Identifier Component to be kept (in the group by clause) or dropped (in the
group except clause).

conversionExpr

specifies a conversion operator (e.g., time_agg) to convert data from finer to
coarser granularity. The conversion operator is applied on an Identifier of the
operand Data Set op.

havingCondition

a condition (boolean expression) at component level, having only Components of
the input Data Sets as operands (and possibly constants), to be fulfilled by the
groups of Data Points: only groups for which havingCondition evaluates to TRUE
appear in the result. The havingCondition refers to the groups specified through
the groupingClause, therefore it must invoke aggregate operators (e.g. avg,
count, max, …, see also the corresponding sections). A correct example
of havingCondition is: max(obs_value) < 1000, while the condition
obs_value < 1000 is not a right havingCondition, because it refers to the values
of single Data Points and not to the groups. The count operator is used in a
havingCondition without parameters, e.g.:
sum ( ds group by id1 having count () >= 10 ) .

Examples of valid syntaxes

avg ( DS_1 )
avg ( DS_1 group by Id_1, Id_2  )
avg ( DS_1 group except  Id_1, Id_2  )
avg ( DS_1 group all time_agg ( "Q" ) )

Semantics for scalar operations

The aggregate operators cannot be applied to scalar values.

Input parameters type

firstOperand

dataset
| component

additionalOperand

see the type of the additional parameter (if any) of the invoked
aggregateOperator. The aggregate operators and their parameters are
described in the following sections.

groupingId

name < identifier >

conversionExpr

identifier

havingCondition

component < boolean >

Result type

result

dataset
| component

Additional Constraints

The Aggregate invocation cannot be nested in other Aggregate or Analytic invocations.

The aggregate operations at component level can be invoked within the aggr clause, both as part of a join operator and the aggr operator (see the parameter aggrExpr of those operators).

The basic scalar types of firstOperand and additionalOperand (if any) must be compliant with the specific basic scalar types required by the invoked operator (the required basic scalar types are described in the table at the beginning of this chapter and in the sections of the various operators below).

The conversionExpr parameter applies just one conversion operator to just one Identifier belonging to the input Data Set. The basic scalar type of the Identifier must be compatible with the basic scalar type of the conversion operator.

If the grouping clause is omitted, then all the input Data Points are aggregated in a single group and the clause returns a Data Set that contains a single Data Point and has no Identifiers.

Behaviour

The aggregateOperator is applied as usual to all the measures of the firstOperand Data Set (if invoked at Data Set level) or to the firstOperand Component of the input Data Set (if invoked at Component level). In both cases, the operator calculates the required aggregated values for groups of Data Points of the input Data Set.
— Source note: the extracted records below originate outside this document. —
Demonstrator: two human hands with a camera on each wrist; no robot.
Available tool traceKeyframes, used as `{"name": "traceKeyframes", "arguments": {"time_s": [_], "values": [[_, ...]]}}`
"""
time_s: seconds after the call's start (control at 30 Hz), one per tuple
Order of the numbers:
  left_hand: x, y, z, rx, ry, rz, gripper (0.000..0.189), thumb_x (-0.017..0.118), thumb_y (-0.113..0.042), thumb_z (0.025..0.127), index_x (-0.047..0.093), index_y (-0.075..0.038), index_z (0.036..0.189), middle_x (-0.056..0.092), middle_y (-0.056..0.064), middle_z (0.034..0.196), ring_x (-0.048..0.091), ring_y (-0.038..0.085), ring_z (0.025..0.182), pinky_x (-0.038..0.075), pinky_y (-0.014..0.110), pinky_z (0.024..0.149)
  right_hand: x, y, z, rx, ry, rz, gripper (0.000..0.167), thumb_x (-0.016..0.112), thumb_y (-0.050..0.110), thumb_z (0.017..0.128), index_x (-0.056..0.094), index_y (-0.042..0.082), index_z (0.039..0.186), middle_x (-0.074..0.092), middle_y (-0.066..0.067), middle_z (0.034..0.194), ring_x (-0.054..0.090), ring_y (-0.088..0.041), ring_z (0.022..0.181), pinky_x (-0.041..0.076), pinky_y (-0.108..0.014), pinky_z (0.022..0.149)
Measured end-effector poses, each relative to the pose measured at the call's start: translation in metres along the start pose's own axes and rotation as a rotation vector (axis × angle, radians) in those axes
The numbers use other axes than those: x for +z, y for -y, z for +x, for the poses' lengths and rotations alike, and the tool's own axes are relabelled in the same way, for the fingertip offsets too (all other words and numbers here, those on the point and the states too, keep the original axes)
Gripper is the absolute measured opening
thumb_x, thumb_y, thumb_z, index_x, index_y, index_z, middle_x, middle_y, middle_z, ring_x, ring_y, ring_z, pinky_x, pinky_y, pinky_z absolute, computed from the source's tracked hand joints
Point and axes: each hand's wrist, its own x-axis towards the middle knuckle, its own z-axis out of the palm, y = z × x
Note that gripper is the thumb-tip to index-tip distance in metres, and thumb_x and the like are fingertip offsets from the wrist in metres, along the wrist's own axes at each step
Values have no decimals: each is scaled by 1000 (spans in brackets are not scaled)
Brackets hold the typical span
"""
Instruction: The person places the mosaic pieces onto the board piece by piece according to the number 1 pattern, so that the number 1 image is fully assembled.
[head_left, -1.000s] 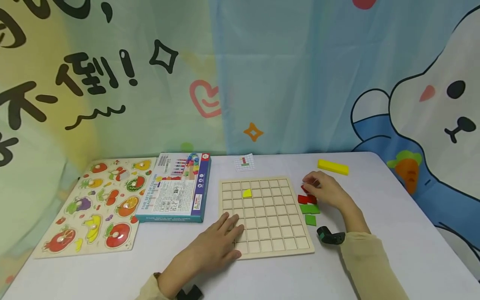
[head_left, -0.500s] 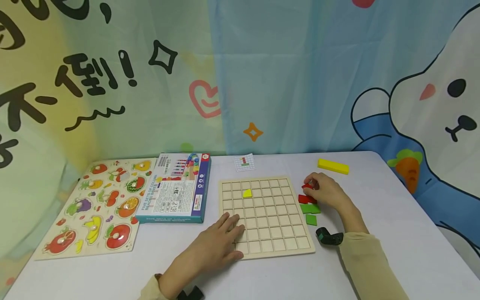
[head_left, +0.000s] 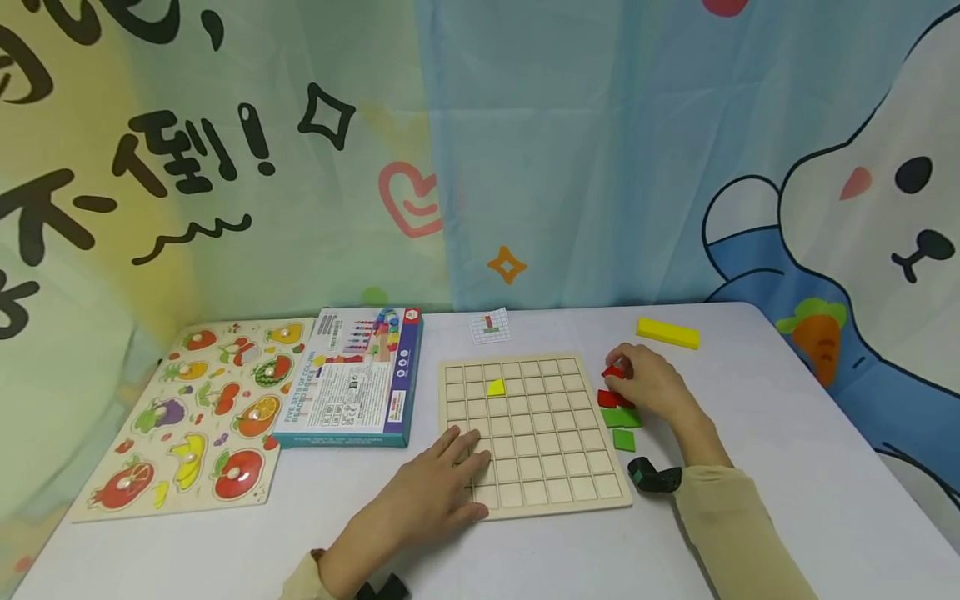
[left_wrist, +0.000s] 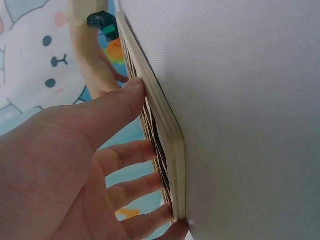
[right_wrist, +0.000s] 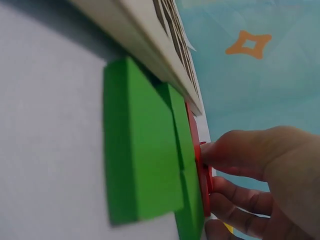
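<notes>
A wooden grid board (head_left: 555, 504) lies flat on the table with a yellow tile (head_left: 496, 387) in one of its squares. My left hand (head_left: 431, 487) rests on its near left corner; the left wrist view has the thumb (left_wrist: 117, 102) along the edge and the fingers spread over the top. Beyond the board's right side, my right hand (head_left: 651, 379) pinches a small red tile (head_left: 613, 372) between thumb and fingers. Other red tiles (head_left: 609, 399) lie just below it, followed by green tiles (head_left: 620, 418) that the right wrist view shows close up, beside the board.
A small pattern card (head_left: 490, 325) lies behind the board, and a yellow bar (head_left: 667, 333) sits at the back right. To the left, a box (head_left: 352, 375) overlaps a fruit puzzle board (head_left: 187, 417). A printed curtain (head_left: 540, 167) hangs behind the table.
The right fingers have shifted very slightly, and more of the red tile between them shows. My left hand keeps its place on the board.
</notes>
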Motion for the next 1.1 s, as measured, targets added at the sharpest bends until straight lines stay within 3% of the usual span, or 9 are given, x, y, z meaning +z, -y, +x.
{"name": "traceKeyframes", "arguments": {"time_s": [0.47, 1.1], "values": [[2, 1, -1, 8, -22, -1, 60, 56, -49, 89, 47, -14, 138, 39, 11, 148, 35, 37, 137, 41, 46, 103, 4, 19, -1, -128, -23, 76, 30, 62, 16, 88, 59, 1, 114, 59, -17, 103, 56, -29, 94, 47, -45, 80], [3, 2, 0, 0, -7, 20, 61, 54, -50, 89, 46, -15, 139, 39, 11, 149, 34, 35, 138, 40, 45, 104, 17, 59, -2, -318, 24, 118, 28, 64, 11, 88, 60, 2, 113, 58, -10, 105, 57, -26, 99, 47, -43, 85]]}}
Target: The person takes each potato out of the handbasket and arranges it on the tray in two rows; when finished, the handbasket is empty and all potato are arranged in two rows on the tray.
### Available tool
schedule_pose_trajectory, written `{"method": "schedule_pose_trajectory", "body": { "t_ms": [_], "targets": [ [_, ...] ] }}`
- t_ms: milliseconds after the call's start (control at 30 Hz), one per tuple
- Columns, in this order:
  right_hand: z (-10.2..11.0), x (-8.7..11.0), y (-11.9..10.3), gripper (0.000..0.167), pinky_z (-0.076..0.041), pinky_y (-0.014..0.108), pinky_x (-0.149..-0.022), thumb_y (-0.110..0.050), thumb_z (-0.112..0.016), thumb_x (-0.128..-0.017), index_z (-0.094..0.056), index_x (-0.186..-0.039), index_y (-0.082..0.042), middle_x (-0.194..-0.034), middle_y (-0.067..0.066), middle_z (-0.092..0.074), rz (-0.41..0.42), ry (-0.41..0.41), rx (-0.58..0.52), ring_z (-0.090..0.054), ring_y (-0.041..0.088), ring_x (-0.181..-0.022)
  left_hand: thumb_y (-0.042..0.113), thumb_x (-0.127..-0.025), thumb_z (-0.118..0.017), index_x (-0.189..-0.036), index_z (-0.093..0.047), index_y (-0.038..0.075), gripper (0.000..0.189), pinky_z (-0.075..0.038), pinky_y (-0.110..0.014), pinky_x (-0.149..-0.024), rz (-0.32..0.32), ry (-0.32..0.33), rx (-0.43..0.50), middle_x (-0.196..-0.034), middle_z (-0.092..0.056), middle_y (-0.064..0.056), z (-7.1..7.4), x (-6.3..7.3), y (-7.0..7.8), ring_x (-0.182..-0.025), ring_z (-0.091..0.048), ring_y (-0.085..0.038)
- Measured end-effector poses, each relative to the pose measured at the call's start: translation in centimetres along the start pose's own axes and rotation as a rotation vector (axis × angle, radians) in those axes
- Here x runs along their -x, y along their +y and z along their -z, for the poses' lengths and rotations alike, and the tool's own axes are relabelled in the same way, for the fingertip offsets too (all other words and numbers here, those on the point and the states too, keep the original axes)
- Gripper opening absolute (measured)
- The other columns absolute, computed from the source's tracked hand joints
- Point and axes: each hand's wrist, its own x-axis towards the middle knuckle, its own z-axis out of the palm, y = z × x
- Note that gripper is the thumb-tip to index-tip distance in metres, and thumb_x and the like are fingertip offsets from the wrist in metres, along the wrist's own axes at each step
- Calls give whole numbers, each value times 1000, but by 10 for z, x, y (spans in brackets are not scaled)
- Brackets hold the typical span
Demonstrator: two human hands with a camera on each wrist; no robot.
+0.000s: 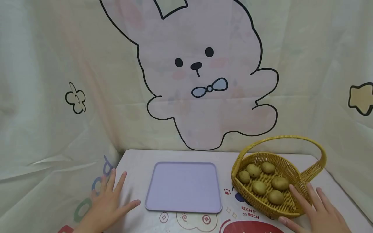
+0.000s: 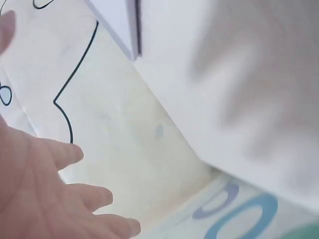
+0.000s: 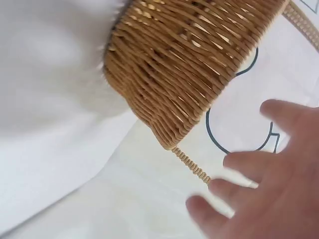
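My left hand (image 1: 106, 202) is spread over the table's left side, left of a flat lavender tray (image 1: 183, 187), and holds nothing. In the left wrist view the fingers (image 2: 94, 196) are extended, with the tray's corner (image 2: 124, 35) at the top. My right hand (image 1: 320, 210) hovers at the near right rim of a yellow woven basket (image 1: 262, 207), fingers spread and holding nothing. Several round, greenish-brown potatoes (image 1: 280, 183) lie in the basket. The right wrist view shows the basket's woven side (image 3: 169, 64) beyond the fingertips (image 3: 202, 209).
The basket's tall arched handle (image 1: 287, 137) rises over its far side. The white table (image 1: 134, 165) carries printed drawings near its front. A cloth backdrop (image 1: 306, 58) with a cartoon animal hangs behind, and more cloth hangs at both sides.
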Motion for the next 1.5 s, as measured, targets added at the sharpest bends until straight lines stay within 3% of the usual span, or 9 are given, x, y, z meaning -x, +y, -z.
{"method": "schedule_pose_trajectory", "body": {
  "t_ms": [133,200,333,500,633,867,1100,1233,1500],
  "targets": [
    [25,-10,3,106,-39,90,-91,-73,-69,-94,-30,-171,-11,-165,46,-24,122,-25,-147,-34,72,-136,54,-92,-83,-164,-43,6,96,-43,-76,-109,-59,69,93,-168,-37,-32,-10,-19,8,-146,-47,-59],
    [35,-14,3,98,-43,87,-90,-64,-74,-95,-38,-167,-7,-162,45,-32,169,-35,-208,-41,71,-133,44,-94,-84,-153,-56,1,78,-56,-64,-102,-41,68,172,-156,-55,-30,-15,-29,11,-132,-64,-50],
    [52,-21,1,82,-53,77,-89,-53,-79,-96,-53,-157,-5,-152,38,-54,235,-39,-263,-58,61,-127,38,-99,-80,-140,-71,4,54,-64,-42,-90,145,-39,354,-128,-78,-14,-26,-49,17,-105,-79,-26],
    [69,-37,0,64,-65,42,-81,-46,-77,-100,-63,-150,-9,-139,23,-71,293,-124,-318,-75,39,-112,33,-100,-77,-141,-67,-3,56,-64,-32,-71,397,-172,598,-109,-78,-13,-42,-73,21,-79,-77,-17],
    [75,-51,0,59,-63,28,-81,-43,-76,-101,-64,-149,-9,-137,15,-74,349,-206,-360,-77,26,-111,30,-99,-76,-133,-69,-6,50,-63,-32,-70,471,-199,663,-105,-78,-15,-53,-85,25,-74,-74,-18],
    [78,-70,-3,57,-62,29,-85,-36,-83,-95,-70,-142,-6,-133,13,-76,457,-266,-365,-76,13,-111,16,-94,-78,-112,-79,-4,26,-62,-33,-71,464,-224,666,-98,-78,-11,-64,-91,29,-76,-74,-18],
    [77,-86,-8,49,-63,42,-93,-29,-87,-90,-76,-131,-5,-127,11,-78,406,-340,-344,-75,34,-115,10,-91,-80,-111,-78,-5,25,-62,-32,-71,458,-243,714,-95,-78,-9,-66,-90,29,-77,-74,-18],
    [72,-92,-11,45,-60,54,-97,-30,-89,-85,-80,-124,-10,-122,5,-80,404,-357,-304,-74,34,-115,12,-90,-83,-110,-79,-3,26,-61,-31,-69,465,-255,726,-92,-77,-6,-70,-91,24,-75,-72,-17],
    [63,-106,-17,41,-59,59,-98,-14,-92,-79,-82,-118,-11,-115,3,-80,338,-448,-321,-74,27,-108,17,-89,-85,-112,-79,-2,30,-58,-27,-66,456,-270,764,-84,-73,-4,-74,-92,13,-70,-68,-15]
  ]
}}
The groups of Data Points to be aggregated are specified through the groupingClause, which allows the following alternative options.

group by

the Data Points are grouped by the values of the specified Identifiers.
The Identifiers not specified are dropped in the result.

group except

the Data Points are grouped by the values of the Identifiers not specified
in the clause. The specified Identifiers are dropped in the result.

group all

converts an Identifier Component using conversionExpr and keeps all the Identifiers.

The having clause is used to filter groups in the result by means of an aggregate condition evaluated on the single groups (for example the minimum number of rows in the group).

If no grouping clause is specified, then all the input Data Points are aggregated in a single group and the operator returns a Data Set that contains a single Data Point and has no Identifiers.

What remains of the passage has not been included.